Un proche du Premier ministre l’affirme : « Ce projet de loi n’est ni une construction politique de circonstances, pas plus qu’il ne relève d’un agenda ». Le texte a cependant été enrichi après l’attentat de Conflans-Sainte-Honorine du 16 octobre, aussi bien en matière de lutte contre la haine en ligne que de protection des fonctionnaires face aux actes d’intimidation.

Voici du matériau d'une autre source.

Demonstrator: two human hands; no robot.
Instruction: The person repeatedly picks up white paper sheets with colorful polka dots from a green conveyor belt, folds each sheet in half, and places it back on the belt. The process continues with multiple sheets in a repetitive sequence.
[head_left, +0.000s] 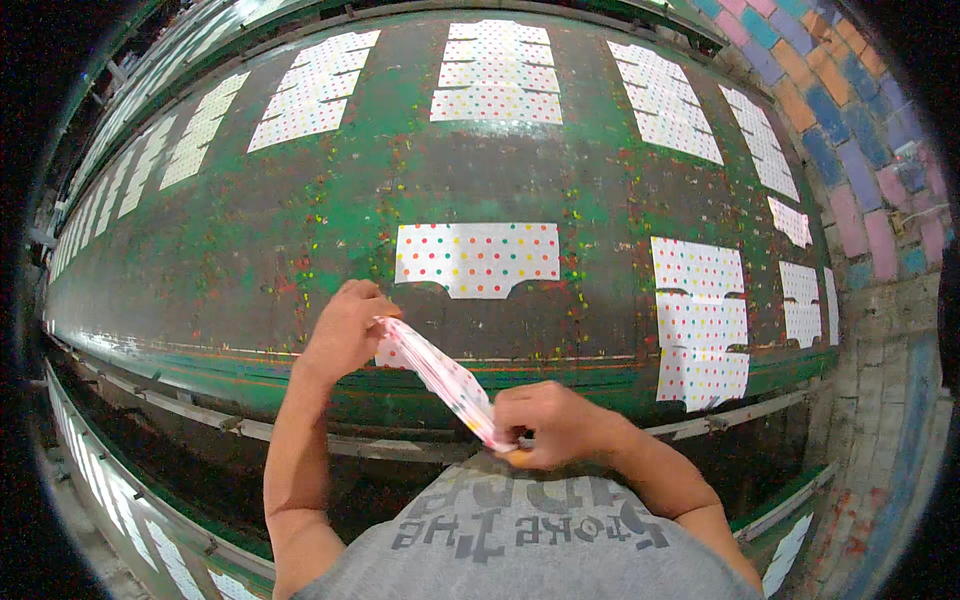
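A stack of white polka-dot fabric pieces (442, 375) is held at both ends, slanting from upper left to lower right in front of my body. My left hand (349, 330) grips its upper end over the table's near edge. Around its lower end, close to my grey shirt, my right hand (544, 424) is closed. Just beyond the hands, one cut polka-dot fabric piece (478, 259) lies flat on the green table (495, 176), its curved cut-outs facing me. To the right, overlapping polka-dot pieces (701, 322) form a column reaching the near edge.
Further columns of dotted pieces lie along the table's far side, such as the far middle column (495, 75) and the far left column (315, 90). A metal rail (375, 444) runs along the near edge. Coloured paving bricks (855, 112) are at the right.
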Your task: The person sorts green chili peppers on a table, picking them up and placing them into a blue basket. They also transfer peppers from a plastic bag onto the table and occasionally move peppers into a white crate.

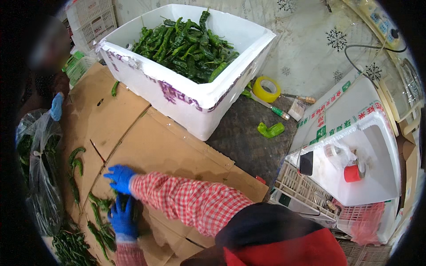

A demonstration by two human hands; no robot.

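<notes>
My right hand (119, 179), in a blue glove and a red checked sleeve, rests with fingers spread over flattened cardboard (159, 146). Just below it, my left hand (123, 217), also blue-gloved, lies over dark green peppers partly hidden between the hands; its palm side is hidden. Long green peppers (96, 212) lie left of my left hand, and more curved ones (75, 163) lie further left. A white foam box (159, 93) at the top holds a heap of green peppers (186, 46).
At the left, a person's blue-gloved hand (57, 106) touches a tied plastic bag of peppers (43, 173). Yellow tape (266, 89), a green-handled knife (278, 111) and a bent pepper (271, 130) lie beyond the cardboard. Another foam box (382, 159) stands right, near plastic crates (299, 186).
</notes>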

Le périmètre interministériel du projet de loi est vaste, il fait notamment intervenir l’Intérieur, la Justice, l’Education nationale ou encore la Fonction publique. Et les matières sensibles qu’il aborde sont nombreuses : liberté d’association, liberté de culte, libre administration des collectivités territoriales ou liberté d’enseignement. Matignon insiste sur « l’équilibre » des dispositions dans le texte. Le texte pourrait créer des remous dans certains courants de la majorité présidentielle, déjà échaudée par l’épisode de la proposition de loi sur la sécurité globale.

Au Sénat, le souci de concilier l’efficacité des réponses et la préservation des libertés individuelles

Pour la droite, majoritaire au Sénat, où les initiatives législatives contre le communautarisme se sont multipliées ces dernières années, le texte pourrait être examiné sous deux aspects principaux. Son efficacité, et la constitutionnalité de ses mesures. L’un des piliers de la commission des Lois au Sénat, le sénateur Philippe Bas (LR), l’affirmait encore il y a trois semaines : « Nous aurons au Sénat une volonté de renforcer les moyens de la lutte contre le communautarisme et l’islamisme radical, mais nous veillerons à la faire dans la tradition sénatoriale du respect des libertés fondamentales. »

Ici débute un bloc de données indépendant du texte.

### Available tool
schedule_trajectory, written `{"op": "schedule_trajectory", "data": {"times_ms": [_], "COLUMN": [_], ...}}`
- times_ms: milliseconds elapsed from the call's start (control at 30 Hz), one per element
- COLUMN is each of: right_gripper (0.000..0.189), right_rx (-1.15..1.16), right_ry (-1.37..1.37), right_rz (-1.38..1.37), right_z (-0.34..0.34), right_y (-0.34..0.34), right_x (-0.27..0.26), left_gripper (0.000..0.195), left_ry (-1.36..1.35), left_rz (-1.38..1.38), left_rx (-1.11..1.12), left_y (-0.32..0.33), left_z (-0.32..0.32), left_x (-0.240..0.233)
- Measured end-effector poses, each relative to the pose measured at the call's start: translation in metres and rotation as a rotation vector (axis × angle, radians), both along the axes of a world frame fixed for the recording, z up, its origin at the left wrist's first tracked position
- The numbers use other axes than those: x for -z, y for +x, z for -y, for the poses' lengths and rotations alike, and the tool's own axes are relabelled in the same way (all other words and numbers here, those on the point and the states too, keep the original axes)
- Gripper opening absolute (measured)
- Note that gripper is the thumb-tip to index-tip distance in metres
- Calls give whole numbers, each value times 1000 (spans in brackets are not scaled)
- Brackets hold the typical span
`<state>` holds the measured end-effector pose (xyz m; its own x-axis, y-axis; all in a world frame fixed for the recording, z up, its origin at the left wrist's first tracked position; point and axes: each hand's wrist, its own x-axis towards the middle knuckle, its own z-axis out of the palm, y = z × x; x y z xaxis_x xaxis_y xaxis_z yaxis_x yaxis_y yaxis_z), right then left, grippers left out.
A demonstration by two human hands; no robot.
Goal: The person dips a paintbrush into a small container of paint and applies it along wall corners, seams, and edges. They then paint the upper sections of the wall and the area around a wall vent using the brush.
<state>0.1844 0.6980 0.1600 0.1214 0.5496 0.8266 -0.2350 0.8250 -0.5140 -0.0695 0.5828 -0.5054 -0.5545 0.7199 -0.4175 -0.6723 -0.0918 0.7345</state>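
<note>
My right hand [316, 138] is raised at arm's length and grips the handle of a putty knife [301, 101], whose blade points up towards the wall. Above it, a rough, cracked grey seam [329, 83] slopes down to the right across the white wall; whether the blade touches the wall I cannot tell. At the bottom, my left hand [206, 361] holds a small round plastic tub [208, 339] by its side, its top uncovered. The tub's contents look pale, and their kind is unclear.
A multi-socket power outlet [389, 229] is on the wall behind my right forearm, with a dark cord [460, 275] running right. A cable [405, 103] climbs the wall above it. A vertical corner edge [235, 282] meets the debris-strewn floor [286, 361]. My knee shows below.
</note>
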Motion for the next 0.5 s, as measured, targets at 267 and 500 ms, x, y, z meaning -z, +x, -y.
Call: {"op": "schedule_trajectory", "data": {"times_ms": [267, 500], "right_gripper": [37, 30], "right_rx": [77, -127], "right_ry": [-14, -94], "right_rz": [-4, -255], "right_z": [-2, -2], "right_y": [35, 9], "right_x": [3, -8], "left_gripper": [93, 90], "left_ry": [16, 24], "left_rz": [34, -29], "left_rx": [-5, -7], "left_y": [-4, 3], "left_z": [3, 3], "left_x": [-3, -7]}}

La question de la préservation des libertés publiques devrait faire consensus à la Haute assemblée, mais tout est une question de curseur. S’il constate que le projet de loi apporte des réponses, le sénateur PS Jean-Yves Leconte s’interroge sur le signal envoyé dans l’ensemble. « Il n’y a rien de concret sur la lutte contre les discriminations. Je ne suis pas sûr que l’on défende la liberté en ne faisant que de la répression […] On oublie que l’esprit de la laïcité, c’est la liberté, pas de contraindre. Tout le contraire de ce que ce texte propose », relève-t-il.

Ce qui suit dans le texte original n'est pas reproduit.